Et ce n’est pas tout : l’empreinte antivirale de Mastodon pourrait réduire le nombre de personnes souhaitant l’utiliser. Les gars ayant une « dépendance » à l’excitation des flux Twitter trouveraient Mastodon peu attrayant et banal en comparaison. Où sont les tendances ? De quoi parle-t-on aujourd’hui ?
La diaspora
Cette « confusion » de arrivée de nouveaux utilisateurs et ils affluent. Mastodon crée déjà quelques problèmes avec les utilisateurs de longue date. Les nouveaux arrivants tentent d'utiliser la plateforme comme ils ont toujours utilisé Twitter : se promouvoir joyeusement, rechercher des "j'aime", publier des commentaires lapidaires de "batteurs" arrogants et des tirades controversées.
Tout n’est pas de leur faute : c’est la faute de ceux qui leur ont appris à se comporter d’une certaine manière. Pour rechercher constamment des likes et des retweets/boosts. Pour vous promouvoir. Pour performer. Et maintenant, apporter cette forme « d’approche mentale » à la nouvelle plateforme.
Comment cela finira-t-il ? Mastodon restera-t-il antiviral ?
Il est possible que l’afflux de nouveaux arrivants diminue. Que les nouveaux utilisateurs repartent « déçus », retournant au parc d'attractions des tweets et des disputes entre le petit oiseau de Musk et le « carré » de Zuckerberg.

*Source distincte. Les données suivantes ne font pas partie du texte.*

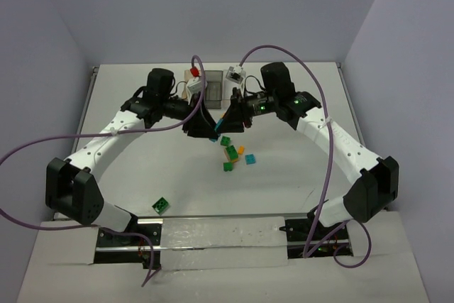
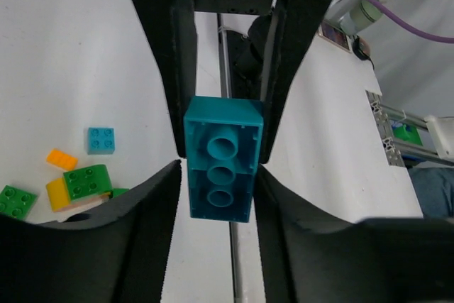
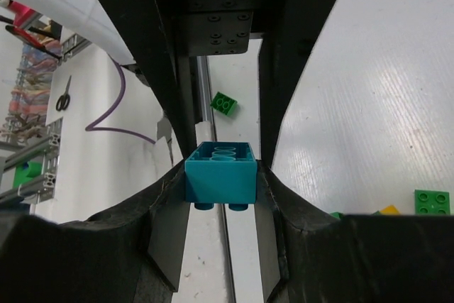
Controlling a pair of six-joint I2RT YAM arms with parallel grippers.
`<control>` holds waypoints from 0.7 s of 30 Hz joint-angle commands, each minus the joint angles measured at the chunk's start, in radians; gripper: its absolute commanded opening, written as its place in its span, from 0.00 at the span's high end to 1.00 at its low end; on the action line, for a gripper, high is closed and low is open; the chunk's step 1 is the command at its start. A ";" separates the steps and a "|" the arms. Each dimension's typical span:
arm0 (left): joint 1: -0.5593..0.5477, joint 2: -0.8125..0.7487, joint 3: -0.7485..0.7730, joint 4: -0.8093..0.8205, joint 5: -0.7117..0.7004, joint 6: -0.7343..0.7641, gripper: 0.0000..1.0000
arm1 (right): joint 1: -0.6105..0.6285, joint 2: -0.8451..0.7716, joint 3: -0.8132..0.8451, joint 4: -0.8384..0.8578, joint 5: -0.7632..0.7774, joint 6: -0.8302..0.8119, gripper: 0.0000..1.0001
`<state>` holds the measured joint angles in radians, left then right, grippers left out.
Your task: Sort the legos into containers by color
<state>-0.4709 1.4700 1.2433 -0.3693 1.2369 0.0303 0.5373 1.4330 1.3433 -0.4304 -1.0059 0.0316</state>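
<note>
My left gripper is shut on a teal-blue lego, hollow underside toward the camera. My right gripper is shut on another teal-blue lego, studs pointing down. In the top view both grippers, left and right, hang close together above the table, just in front of the containers. Loose legos lie below them: green, a green-on-yellow stack, orange, teal and green.
One green lego lies alone at the near left, also in the right wrist view. A small white device and a red piece sit by the containers. Purple cables arc over both arms. Walls enclose the table.
</note>
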 commanded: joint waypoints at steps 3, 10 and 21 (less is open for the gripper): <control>-0.001 0.003 0.051 -0.040 0.020 0.053 0.82 | 0.007 0.006 0.060 0.010 0.012 0.006 0.85; 0.118 0.031 0.103 -0.081 -0.141 0.064 1.00 | -0.041 -0.031 0.078 -0.049 0.147 0.011 0.00; 0.193 0.474 0.588 -0.161 -0.991 0.026 1.00 | -0.242 -0.087 0.058 -0.076 0.254 -0.019 0.00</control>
<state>-0.2677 1.7970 1.6657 -0.4927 0.5628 0.0852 0.3085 1.4018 1.3865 -0.4933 -0.8003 0.0321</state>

Ou peut-être que la nouvelle masse d’utilisateurs restera et changera la culture de Mastodon en en faisant un « hybride », augmentant ainsi un peu sa viralité. Le système est conçu de telle manière qu'un seul serveur Mastodon peut également modifier ses règles, en se concentrant davantage sur la viralité du contenu. Cela n’oblige pas tout le monde à le faire, mais cela peut les affecter.

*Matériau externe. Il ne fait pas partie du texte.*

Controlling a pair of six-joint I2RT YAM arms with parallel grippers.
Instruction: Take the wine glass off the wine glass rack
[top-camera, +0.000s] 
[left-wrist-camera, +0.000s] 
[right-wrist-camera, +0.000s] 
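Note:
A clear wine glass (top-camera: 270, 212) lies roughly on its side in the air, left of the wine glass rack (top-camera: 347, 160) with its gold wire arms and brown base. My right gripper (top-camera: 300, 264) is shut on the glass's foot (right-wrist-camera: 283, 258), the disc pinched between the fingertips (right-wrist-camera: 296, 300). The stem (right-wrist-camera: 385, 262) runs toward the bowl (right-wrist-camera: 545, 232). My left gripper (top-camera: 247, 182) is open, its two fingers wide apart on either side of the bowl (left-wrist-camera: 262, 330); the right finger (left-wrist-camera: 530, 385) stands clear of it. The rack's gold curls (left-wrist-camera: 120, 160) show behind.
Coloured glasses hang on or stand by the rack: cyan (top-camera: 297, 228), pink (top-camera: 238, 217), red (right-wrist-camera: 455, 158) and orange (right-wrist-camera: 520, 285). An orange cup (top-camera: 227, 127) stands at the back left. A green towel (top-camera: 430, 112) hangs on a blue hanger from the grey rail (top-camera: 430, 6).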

Le succès de Mastodon pourrait, en d’autres termes, le rendre « populaire », et moins antiviral. Qui peut dire? En tout cas, la prochaine phase de Mastodon sera intéressante.
(Au fait, nous sommes là depuis 2021 : @futur proche ... si vous êtes sur Mastodon, connectez-vous et dites bonjour, pour que nous puissions discuter).